= Hugh Cossart Baker Jr. =

Hugh Cossart Baker Jr. (9 December 1846, in Hamilton, Canada West - 18 March 1931) was a businessman and telephone pioneer.

On June 20, 1877, Baker started up the first commercial telephone service in Canada in the city of Hamilton, Ontario. Then in 1878, he made the first telephone exchange in the British Empire. This was also the second telephone exchange in all of North America. The following season on 15 May 1879 he made Hamilton the site of the first commercial long-distance telephone line in the British Empire. In 1880, (April 29) Hugh Cossart Baker Jr. received a charter to build a national telephone company in Hamilton, Ontario. It was called the Hamilton Telephone Company and this was the charter that enabled the creation of the Bell Telephone Company in Canada.
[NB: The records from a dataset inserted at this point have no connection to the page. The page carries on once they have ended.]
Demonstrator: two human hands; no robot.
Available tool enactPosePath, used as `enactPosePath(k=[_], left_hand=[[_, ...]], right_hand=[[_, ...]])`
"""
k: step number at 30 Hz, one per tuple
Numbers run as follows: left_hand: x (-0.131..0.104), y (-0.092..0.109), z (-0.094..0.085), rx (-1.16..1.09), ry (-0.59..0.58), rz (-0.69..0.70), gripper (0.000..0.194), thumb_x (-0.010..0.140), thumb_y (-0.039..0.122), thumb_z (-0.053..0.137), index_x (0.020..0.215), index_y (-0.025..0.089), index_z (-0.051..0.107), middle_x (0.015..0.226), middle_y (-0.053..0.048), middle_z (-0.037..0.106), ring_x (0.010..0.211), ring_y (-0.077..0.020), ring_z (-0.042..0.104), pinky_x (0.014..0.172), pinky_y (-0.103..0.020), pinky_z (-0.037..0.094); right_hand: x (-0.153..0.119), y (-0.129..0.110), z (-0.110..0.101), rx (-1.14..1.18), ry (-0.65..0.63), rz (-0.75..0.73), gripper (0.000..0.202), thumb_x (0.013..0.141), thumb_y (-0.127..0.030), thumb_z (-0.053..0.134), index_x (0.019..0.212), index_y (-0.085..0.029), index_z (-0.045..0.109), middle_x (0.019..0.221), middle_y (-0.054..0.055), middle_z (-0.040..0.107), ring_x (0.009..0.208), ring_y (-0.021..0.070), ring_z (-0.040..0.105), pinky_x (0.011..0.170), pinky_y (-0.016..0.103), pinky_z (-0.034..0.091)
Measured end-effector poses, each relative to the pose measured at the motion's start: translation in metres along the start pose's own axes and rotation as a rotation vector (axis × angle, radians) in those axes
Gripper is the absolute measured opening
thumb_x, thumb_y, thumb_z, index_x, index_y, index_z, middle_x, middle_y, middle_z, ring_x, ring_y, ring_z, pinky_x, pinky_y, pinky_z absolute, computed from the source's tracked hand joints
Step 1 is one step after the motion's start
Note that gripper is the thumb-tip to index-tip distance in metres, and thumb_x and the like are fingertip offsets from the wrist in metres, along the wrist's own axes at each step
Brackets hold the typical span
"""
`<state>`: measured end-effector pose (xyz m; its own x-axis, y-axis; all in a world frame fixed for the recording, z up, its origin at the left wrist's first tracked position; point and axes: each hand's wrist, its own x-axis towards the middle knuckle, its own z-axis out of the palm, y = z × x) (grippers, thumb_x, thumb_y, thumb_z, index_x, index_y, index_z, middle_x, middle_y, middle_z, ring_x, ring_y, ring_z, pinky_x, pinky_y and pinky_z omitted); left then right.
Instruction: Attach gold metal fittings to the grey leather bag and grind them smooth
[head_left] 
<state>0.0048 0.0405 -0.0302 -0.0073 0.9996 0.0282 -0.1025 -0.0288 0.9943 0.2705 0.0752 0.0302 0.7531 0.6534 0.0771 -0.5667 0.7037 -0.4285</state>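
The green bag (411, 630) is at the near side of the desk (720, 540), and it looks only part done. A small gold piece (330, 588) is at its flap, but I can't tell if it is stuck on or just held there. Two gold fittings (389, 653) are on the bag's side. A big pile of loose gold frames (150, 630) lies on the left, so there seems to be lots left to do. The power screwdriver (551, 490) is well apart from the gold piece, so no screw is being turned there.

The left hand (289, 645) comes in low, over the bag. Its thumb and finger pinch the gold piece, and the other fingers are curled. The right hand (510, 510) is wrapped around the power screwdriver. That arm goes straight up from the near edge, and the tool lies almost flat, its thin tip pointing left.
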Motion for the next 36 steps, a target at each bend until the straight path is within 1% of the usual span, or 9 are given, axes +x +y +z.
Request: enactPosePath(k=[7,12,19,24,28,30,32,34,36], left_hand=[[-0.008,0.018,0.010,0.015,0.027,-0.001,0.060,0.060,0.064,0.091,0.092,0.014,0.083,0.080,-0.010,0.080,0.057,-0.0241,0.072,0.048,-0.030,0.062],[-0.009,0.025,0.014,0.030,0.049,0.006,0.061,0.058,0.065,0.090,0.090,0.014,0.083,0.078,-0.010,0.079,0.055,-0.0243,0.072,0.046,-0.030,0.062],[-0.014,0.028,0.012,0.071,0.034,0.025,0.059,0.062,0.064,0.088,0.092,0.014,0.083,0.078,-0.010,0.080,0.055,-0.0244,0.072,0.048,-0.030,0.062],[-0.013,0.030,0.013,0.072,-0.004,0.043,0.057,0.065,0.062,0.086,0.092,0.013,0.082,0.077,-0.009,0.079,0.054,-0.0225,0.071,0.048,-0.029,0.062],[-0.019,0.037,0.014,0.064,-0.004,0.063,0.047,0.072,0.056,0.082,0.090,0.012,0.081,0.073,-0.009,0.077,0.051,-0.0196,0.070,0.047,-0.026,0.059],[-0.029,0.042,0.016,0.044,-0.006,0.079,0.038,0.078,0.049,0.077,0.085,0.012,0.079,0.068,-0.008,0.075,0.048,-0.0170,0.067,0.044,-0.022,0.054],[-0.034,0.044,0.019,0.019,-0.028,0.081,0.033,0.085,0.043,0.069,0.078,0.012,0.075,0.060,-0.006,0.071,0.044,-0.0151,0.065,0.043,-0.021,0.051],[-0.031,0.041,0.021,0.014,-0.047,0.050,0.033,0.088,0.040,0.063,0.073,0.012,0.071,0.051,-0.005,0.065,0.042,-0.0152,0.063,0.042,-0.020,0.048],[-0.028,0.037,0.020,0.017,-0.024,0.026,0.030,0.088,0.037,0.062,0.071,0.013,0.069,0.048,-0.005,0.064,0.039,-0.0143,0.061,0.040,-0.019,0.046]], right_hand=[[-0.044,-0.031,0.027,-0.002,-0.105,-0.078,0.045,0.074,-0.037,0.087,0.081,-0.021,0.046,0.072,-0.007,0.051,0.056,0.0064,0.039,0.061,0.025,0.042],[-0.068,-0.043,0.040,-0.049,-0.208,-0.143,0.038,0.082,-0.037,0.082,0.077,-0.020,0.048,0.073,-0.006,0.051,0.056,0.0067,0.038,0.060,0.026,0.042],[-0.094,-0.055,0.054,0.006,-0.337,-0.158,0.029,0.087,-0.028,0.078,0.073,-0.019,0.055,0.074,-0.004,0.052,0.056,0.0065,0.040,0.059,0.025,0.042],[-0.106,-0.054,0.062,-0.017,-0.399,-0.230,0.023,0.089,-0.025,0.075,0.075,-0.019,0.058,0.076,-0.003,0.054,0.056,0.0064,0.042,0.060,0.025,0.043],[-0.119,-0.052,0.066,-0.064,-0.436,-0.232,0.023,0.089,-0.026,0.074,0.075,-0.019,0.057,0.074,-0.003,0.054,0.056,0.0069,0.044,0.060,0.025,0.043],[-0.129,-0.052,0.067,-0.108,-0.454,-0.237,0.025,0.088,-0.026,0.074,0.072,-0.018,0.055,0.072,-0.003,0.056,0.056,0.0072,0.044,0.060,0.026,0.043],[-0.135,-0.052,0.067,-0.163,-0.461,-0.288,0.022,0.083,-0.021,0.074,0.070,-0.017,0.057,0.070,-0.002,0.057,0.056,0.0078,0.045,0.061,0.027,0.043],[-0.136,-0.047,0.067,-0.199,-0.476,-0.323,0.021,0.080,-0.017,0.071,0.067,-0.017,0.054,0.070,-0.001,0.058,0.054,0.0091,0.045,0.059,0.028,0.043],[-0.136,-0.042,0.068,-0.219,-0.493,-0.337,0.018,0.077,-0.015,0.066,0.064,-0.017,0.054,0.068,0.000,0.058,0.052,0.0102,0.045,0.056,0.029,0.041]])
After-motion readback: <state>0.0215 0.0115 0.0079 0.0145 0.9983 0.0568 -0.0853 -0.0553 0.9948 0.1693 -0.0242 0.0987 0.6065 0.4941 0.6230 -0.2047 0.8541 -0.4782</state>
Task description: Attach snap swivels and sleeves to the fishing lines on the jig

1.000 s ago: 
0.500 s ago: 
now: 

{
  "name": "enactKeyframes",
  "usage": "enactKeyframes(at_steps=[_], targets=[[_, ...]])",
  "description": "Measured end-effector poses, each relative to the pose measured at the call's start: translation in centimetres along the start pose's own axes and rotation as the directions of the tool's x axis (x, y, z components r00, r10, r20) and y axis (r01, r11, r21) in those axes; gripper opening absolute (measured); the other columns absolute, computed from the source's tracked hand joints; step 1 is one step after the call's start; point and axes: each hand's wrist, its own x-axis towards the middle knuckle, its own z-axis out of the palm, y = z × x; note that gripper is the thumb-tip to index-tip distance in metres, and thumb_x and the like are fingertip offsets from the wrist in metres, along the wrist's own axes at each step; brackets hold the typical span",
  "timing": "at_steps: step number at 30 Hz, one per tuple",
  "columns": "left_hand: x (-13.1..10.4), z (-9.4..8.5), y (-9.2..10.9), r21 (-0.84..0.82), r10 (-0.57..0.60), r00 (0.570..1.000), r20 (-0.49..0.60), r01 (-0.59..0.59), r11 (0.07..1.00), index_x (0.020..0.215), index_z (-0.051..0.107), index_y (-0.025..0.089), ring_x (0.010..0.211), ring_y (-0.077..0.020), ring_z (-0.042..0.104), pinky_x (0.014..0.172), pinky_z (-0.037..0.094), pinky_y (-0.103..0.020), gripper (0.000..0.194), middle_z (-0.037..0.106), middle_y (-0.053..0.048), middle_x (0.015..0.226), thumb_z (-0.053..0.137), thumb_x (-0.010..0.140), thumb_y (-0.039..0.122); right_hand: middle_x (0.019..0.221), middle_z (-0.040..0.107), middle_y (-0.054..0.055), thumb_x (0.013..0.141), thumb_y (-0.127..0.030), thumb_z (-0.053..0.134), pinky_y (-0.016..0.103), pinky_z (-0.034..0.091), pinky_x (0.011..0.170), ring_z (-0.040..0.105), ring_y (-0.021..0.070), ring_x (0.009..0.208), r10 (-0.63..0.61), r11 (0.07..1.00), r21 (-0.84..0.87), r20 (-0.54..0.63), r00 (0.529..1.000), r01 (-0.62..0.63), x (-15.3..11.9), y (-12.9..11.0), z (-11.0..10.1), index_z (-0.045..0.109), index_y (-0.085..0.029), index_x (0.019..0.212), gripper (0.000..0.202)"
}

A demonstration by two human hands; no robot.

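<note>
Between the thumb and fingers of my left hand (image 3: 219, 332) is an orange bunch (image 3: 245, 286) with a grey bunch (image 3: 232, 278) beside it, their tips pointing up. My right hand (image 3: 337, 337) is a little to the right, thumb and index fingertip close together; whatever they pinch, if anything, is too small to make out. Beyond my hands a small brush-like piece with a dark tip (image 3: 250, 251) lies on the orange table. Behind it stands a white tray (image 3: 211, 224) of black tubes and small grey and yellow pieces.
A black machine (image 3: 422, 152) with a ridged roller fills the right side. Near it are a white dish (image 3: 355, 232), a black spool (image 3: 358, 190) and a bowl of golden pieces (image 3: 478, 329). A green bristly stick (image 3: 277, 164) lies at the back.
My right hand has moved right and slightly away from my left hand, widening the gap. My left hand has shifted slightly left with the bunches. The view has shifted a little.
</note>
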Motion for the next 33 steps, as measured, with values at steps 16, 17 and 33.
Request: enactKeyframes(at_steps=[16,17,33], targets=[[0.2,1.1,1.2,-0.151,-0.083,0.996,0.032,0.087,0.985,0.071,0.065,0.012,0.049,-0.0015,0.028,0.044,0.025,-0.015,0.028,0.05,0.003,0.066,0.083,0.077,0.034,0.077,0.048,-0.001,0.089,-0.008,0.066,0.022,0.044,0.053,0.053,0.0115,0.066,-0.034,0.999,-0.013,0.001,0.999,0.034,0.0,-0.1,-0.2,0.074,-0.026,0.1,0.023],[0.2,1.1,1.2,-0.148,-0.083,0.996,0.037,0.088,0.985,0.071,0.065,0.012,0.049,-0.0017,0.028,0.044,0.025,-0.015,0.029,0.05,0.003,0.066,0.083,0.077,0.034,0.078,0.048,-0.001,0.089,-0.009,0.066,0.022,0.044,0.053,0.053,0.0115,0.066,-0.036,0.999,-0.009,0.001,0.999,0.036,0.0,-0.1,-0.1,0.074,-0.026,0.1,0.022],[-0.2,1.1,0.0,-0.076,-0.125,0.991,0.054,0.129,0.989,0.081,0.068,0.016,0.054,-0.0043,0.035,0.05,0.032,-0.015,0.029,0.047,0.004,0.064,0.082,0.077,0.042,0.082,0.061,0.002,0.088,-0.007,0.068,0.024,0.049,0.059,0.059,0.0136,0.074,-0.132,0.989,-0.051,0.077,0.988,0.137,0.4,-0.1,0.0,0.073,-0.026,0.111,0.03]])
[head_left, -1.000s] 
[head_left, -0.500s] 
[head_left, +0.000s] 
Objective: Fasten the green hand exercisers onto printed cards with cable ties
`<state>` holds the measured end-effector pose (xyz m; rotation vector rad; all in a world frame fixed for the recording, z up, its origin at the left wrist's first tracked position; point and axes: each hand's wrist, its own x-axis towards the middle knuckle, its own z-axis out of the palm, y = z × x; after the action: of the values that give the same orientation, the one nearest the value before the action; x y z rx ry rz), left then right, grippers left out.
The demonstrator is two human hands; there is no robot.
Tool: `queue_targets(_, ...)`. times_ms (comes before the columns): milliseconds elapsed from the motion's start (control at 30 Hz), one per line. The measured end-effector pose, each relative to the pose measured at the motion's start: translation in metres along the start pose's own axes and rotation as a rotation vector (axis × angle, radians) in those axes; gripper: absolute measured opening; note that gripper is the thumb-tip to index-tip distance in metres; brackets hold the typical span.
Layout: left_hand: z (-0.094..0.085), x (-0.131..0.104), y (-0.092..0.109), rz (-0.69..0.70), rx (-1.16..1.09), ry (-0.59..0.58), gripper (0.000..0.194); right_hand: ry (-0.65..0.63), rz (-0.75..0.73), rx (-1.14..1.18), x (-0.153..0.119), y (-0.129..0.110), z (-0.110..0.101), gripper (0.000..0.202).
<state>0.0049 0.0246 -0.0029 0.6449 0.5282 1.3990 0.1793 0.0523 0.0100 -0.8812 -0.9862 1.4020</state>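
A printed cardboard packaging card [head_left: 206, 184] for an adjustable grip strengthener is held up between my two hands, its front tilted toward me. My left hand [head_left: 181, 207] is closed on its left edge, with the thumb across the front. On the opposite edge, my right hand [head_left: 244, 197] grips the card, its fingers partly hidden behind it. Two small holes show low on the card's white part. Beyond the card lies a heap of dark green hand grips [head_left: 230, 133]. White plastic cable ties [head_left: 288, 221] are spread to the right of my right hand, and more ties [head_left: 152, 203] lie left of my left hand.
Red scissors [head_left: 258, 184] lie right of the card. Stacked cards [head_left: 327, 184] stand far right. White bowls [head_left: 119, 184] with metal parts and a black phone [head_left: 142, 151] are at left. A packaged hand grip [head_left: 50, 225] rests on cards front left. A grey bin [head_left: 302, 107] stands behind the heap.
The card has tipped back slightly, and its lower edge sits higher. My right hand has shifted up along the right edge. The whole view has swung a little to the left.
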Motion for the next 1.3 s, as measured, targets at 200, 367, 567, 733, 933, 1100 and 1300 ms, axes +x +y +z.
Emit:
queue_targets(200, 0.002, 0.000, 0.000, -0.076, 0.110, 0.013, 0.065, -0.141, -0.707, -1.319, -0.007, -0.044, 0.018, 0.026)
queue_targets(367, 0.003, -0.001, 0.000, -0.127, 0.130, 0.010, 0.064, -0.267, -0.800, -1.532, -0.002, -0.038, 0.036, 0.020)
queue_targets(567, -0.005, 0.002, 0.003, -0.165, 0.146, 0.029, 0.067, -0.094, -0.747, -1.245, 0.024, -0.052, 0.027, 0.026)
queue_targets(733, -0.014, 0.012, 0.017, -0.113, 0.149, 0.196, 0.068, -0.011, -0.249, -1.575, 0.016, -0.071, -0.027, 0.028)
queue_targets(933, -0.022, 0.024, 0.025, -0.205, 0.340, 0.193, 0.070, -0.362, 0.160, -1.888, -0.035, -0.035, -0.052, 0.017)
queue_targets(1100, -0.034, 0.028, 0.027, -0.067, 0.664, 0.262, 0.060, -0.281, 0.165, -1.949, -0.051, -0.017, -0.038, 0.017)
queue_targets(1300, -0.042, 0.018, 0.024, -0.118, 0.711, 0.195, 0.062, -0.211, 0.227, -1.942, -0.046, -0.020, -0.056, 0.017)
Hugh Cossart Baker Jr. became the manager of the Ontario division until he retired in 1909. The first telephone had been leased to Prime Minister Alexander Mackenzie in September 1877. Baker learned of Alexander Graham Bell's invention in 1877 at the Philadelphia International Exposition and from there decided to test the communication tool in Hamilton. He leased four telephones for himself and his chess partners and on August 29, 1877, the telephone replaced the telegraph as the means to discuss their chess moves. Baker is also credited with helping to create the Hamilton Street Railway Company, the Hamilton Real Estate Association and the Canada Fire and Marine Insurance Company - all before he was 30 years old.

His father, Hugh Cossart Baker Sr., established the first life insurance company in Canada on 21 August 1847; the Canada Life Assurance Company.